1. Make wiser purchasing decisions. Consider a scenario in which a network approaches you with an offer similar to the one you are now running but with a bigger payment. A tempting offer, yes? Actually, this has no meaning at all. Undoubtedly, the compensation is bigger, but what if the conversion rate is significantly lower? By sticking with this new network, you can even be losing money. Earnings per click take on critical importance in this situation. You are now earning more money if your EPC is higher on this new network than it was on the previous one. The conversion rate is irrelevant. The payout is irrelevant.

2. Examine faster. Split-testing is made simple by using a single statistic as the performance baseline. You can now manage several networks or alternate links often while concentrating just on the click-through rates of those campaigns. Your most valuable resource in an industry that moves so quickly and fluidly is time.

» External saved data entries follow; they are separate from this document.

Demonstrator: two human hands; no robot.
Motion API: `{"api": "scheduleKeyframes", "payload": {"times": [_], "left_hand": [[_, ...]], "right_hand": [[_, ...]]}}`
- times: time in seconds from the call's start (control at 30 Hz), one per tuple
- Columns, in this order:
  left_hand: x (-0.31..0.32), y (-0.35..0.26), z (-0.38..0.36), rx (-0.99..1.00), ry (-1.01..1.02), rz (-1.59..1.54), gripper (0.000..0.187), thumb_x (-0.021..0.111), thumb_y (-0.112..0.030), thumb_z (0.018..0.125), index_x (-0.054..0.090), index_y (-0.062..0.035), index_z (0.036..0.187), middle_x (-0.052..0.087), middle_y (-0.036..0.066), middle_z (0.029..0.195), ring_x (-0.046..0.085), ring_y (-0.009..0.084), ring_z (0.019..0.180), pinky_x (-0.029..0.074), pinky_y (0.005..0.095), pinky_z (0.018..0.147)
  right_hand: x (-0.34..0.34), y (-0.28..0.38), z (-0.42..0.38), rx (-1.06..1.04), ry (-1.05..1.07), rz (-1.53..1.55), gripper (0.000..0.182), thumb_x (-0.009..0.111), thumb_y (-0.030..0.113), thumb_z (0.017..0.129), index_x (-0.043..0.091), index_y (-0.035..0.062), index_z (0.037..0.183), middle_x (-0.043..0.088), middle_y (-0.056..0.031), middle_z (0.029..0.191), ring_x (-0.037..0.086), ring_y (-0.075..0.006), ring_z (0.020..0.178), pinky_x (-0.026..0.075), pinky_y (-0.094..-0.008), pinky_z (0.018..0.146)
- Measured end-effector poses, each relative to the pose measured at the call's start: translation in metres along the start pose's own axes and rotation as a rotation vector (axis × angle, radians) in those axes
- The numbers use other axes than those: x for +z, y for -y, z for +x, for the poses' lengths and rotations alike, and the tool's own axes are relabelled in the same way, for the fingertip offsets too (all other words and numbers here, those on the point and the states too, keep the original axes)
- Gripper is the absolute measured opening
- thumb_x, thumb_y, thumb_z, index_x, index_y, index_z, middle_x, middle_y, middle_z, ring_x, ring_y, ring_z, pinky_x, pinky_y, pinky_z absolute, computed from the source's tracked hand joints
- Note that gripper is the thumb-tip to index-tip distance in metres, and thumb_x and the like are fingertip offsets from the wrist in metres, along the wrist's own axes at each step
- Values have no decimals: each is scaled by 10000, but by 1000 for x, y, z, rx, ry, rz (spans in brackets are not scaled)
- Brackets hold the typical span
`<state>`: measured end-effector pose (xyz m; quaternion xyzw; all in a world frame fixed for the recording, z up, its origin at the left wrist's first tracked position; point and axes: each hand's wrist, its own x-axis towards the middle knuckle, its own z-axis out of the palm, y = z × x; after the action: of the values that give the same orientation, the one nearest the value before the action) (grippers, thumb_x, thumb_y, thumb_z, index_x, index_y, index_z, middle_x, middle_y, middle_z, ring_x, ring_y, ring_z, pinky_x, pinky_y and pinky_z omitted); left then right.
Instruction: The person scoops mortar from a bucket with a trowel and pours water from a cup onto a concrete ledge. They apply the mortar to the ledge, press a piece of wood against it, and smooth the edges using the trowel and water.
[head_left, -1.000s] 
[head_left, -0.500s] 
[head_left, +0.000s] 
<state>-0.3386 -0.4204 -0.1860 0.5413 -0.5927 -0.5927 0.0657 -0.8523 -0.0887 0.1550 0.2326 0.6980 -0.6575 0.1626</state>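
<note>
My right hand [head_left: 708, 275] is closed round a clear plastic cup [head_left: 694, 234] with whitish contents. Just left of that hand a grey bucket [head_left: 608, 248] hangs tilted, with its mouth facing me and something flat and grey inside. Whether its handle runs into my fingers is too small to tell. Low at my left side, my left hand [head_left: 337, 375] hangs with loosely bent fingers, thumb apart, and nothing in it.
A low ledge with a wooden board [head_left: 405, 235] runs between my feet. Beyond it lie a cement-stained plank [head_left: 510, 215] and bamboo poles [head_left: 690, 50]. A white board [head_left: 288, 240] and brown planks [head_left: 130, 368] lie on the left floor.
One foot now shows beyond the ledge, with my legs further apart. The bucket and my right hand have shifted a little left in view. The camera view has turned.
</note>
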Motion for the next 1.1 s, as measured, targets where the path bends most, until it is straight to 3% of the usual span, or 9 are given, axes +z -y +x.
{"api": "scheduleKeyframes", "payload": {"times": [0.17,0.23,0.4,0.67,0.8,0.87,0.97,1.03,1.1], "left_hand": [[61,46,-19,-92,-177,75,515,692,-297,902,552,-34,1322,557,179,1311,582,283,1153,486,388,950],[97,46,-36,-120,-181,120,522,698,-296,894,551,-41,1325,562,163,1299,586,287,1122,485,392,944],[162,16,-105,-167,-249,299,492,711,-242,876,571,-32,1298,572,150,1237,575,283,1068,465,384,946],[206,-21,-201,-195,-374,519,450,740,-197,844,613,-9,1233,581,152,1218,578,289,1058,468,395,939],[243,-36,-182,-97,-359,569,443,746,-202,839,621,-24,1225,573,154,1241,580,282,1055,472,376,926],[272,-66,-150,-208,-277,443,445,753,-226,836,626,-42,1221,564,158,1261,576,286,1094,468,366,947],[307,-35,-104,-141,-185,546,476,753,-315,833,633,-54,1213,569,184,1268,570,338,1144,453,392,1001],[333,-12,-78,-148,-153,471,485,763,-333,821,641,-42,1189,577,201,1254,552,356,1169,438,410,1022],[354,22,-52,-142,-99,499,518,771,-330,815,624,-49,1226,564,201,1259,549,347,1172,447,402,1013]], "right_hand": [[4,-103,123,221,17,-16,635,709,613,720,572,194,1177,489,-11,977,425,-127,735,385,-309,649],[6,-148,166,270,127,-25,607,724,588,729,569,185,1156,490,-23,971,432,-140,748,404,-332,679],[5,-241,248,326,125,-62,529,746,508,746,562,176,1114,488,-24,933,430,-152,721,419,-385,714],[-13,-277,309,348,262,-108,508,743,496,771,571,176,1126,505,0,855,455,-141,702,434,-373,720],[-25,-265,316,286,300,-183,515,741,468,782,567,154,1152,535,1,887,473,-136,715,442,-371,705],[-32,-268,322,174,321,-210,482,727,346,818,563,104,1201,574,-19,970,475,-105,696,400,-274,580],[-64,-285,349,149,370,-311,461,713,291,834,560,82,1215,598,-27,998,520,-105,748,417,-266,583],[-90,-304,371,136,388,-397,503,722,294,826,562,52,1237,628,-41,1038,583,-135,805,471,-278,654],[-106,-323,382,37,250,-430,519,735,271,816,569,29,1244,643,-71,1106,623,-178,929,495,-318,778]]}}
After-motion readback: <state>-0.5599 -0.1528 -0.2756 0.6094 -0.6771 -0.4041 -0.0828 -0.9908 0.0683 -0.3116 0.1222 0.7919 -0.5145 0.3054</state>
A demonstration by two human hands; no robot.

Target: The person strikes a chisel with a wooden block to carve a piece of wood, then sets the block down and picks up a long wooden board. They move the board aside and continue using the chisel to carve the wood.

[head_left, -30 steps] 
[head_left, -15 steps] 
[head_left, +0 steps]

You can reclaim time spent on tiresome computations by calculating profits per click.

3. Feel more secure. Fraud is now and forever will be a nagging, annoying issue in the realm of performance marketing.

When you are relying on a single key measure that is derived from both your gross spend and earnings, it is simple to record and monitor patterns by hour, day, and month. Easy trend tracking produces blatant trend outliers. As a marketer, this enables you to concentrate your efforts on performance, which is of utmost importance.

When you are relying on a single key measure that is derived from both your gross spend and earnings, it is simple to record and monitor patterns by hour, day, and month. Easy trend tracking produces blatant trend outliers. As a marketer, this enables you to concentrate your efforts on performance, which is of utmost importance.

One last thought

Finding and evaluating offers takes a lot of time when operating an affiliate business. You need to maximize how you spend your time if your main objective is to maximize your profit. It’s simple to become buried in metrics and figures, and if you’re not spending enough time examining the appropriate things, you’re losing money.

A quick technique to make sure you’re producing money effectively is to concentrate on profits per click, despite the fact that it may appear like an overly basic answer.